DataParallel vs DistributedDataParallel

When scaling PyTorch training to multiple GPUs, you have two main options: DataParallel (DP) and DistributedDataParallel (DDP). While DP is simpler, DDP is almost always the better choice for serious multi-GPU training.

Interactive Visualization

The Core Difference

DataParallel (DP): Single Process

# Simple, but limited
model = nn.DataParallel(model)
model = model.to('cuda:0')  # Primary GPU

DP runs in a single Python process. This means:

One Python interpreter
One GIL (Global Interpreter Lock)
All GPU operations managed by one process

DistributedDataParallel (DDP): Multiple Processes

# More setup, but scales better
import torch.distributed as dist

dist.init_process_group(backend='nccl')
model = nn.parallel.DistributedDataParallel(model, device_ids=[local_rank])

DDP launches one process per GPU. This means:

Multiple Python interpreters
No GIL contention between GPUs
Each process manages its own GPU

Why the GIL Matters

Python's Global Interpreter Lock prevents true parallel execution of Python bytecode:

# With DataParallel (single process)
# Thread 1: Forward on GPU 0  ─┐
# Thread 2: Forward on GPU 1  ─┼─► Only ONE thread runs Python at a time!
# Thread 3: Forward on GPU 2  ─┤
# Thread 4: Forward on GPU 3  ─┘

# With DDP (multiple processes)
# Process 0: Forward on GPU 0  ───► Independent Python interpreter
# Process 1: Forward on GPU 1  ───► Independent Python interpreter
# Process 2: Forward on GPU 2  ───► Independent Python interpreter
# Process 3: Forward on GPU 3  ───► Independent Python interpreter

The GIL is why DP's scaling degrades significantly beyond 2-4 GPUs.

DataParallel Deep Dive

How DP Works

Scatter: Split batch across GPUs
Replicate: Copy model to each GPU (every forward pass!)
Forward: Run forward pass on each GPU
Gather: Collect outputs on GPU 0
Backward: Compute gradients (GIL contention here)
Update: Update model on GPU 0

DP Code

import torch
import torch.nn as nn

model = YourModel()
model = nn.DataParallel(model)
model = model.to('cuda:0')

for batch in dataloader:
    inputs = batch['input'].to('cuda:0')  # Always to GPU 0
    outputs = model(inputs)  # Automatically distributed
    loss = criterion(outputs, targets)
    loss.backward()
    optimizer.step()

DP Problems

Model Replication Every Forward Pass
- Entire model copied to each GPU
- Significant overhead for large models
Memory Imbalance
- GPU 0 gathers all outputs
- GPU 0 uses more memory than others
GIL Bottleneck
- Python operations serialized
- Limits parallel efficiency
No Gradient Bucketing
- Gradients synchronized less efficiently

DistributedDataParallel Deep Dive

How DDP Works

Initialize: Each process loads its own model copy
Data Sharding: Each process gets different data
Forward: Independent forward passes
Backward: Local gradient computation
AllReduce: NCCL synchronizes gradients
Update: Each process updates its own model

DDP Code

import torch
import torch.distributed as dist
from torch.nn.parallel import DistributedDataParallel as DDP
from torch.utils.data.distributed import DistributedSampler

def main(rank, world_size):
    # Initialize process group
    dist.init_process_group(
        backend='nccl',
        init_method='env://',
        world_size=world_size,
        rank=rank
    )

    # Create model on this GPU
    model = YourModel().to(rank)
    model = DDP(model, device_ids=[rank])

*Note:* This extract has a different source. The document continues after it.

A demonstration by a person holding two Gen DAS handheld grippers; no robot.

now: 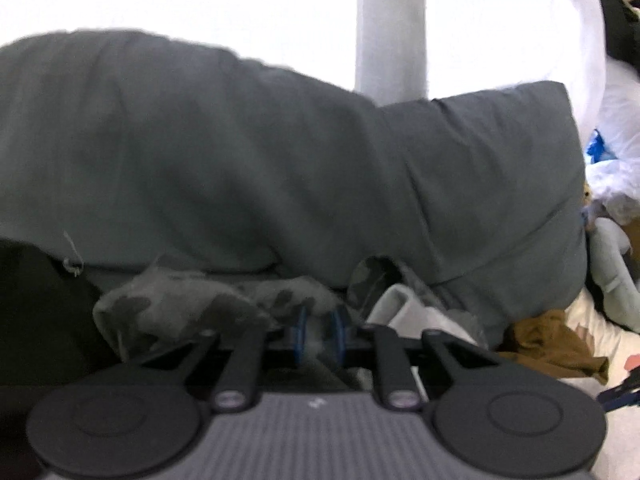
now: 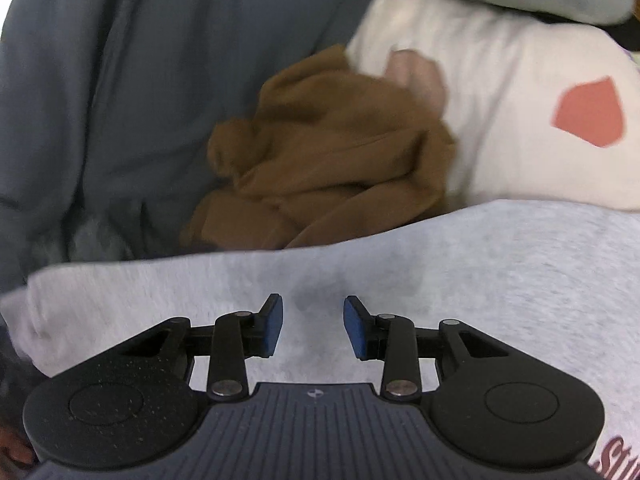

    # Use DistributedSampler for data sharding
    sampler = DistributedSampler(dataset, num_replicas=world_size, rank=rank)
    dataloader = DataLoader(dataset, sampler=sampler, batch_size=32)

    for epoch in range(epochs):
        sampler.set_epoch(epoch)  # Shuffle differently each epoch
        for batch in dataloader:
            inputs = batch['input'].to(rank)
            outputs = model(inputs)
            loss = criterion(outputs, targets)
            loss.backward()  # Gradients synced automatically!
            optimizer.step()

    dist.destroy_process_group()

# Launch with torchrun
# torchrun --nproc_per_node=4 train.py

DDP Advantages

No Model Replication
- Model stays on each GPU
- Zero per-iteration overhead
Balanced Memory
- Each GPU has same workload
- No master GPU bottleneck
Efficient Gradient Sync
- NCCL ring allreduce
- Gradient bucketing for overlapped communication
No GIL Contention
- Separate processes
- True parallelism

Gradient Synchronization

DDP's Ring AllReduce

DDP uses NCCL's ring allreduce algorithm:

GPU 0 ──► GPU 1 ──► GPU 2 ──► GPU 3
  ▲                               │
  └───────────────────────────────┘

Each GPU:

Sends gradients to neighbor
Receives gradients from other neighbor
After n-1 rounds, all GPUs have the sum

Gradient Bucketing

DDP groups gradients into buckets for overlapped communication:

# DDP starts communication before backward completes!
layer_3.backward()  ─► Start AllReduce(bucket_3)
layer_2.backward()  ─► Start AllReduce(bucket_2)  # Overlaps with bucket_3
layer_1.backward()  ─► Start AllReduce(bucket_1)  # Overlaps with bucket_2

Launching DDP

Using torchrun (Recommended)

# Single node, 4 GPUs
torchrun --nproc_per_node=4 train.py

# Multi-node, 4 GPUs each, 2 nodes
torchrun --nnodes=2 --nproc_per_node=4 \
    --rdzv_id=job1 --rdzv_backend=c10d \
    --rdzv_endpoint=$MASTER_ADDR:$MASTER_PORT \
    train.py

Using torch.multiprocessing

import torch.multiprocessing as mp

if __name__ == '__main__':
    world_size = torch.cuda.device_count()
    mp.spawn(main, args=(world_size,), nprocs=world_size)

Comparison Table

Aspect	DataParallel	DistributedDataParallel
Processes	1	N (one per GPU)
GIL Impact	Bottleneck	None
Model Location	Replicated per forward	Stays on each GPU
Memory Balance	GPU 0 heavy	Balanced
Communication	Scatter/Gather	AllReduce (NCCL)
Gradient Sync	Implicit	Bucketed, overlapped
Scaling	2-4 GPUs max	100s of GPUs
Code Complexity	Simple	More setup

When to Use Each

Use DataParallel When:

Quick prototyping
Single machine, 2-4 GPUs
Don't want to modify training loop
Small models where replication is cheap

Use DDP When:

Production training
More than 2-4 GPUs
Multi-node training
Large models
Need best performance

Migration from DP to DDP

# Before (DataParallel)
model = nn.DataParallel(model)
model.to('cuda:0')

for batch in dataloader:
    outputs = model(batch['input'].to('cuda:0'))
    loss.backward()
    optimizer.step()

# After (DDP)
dist.init_process_group(backend='nccl')
model = DDP(model.to(local_rank), device_ids=[local_rank])
sampler = DistributedSampler(dataset)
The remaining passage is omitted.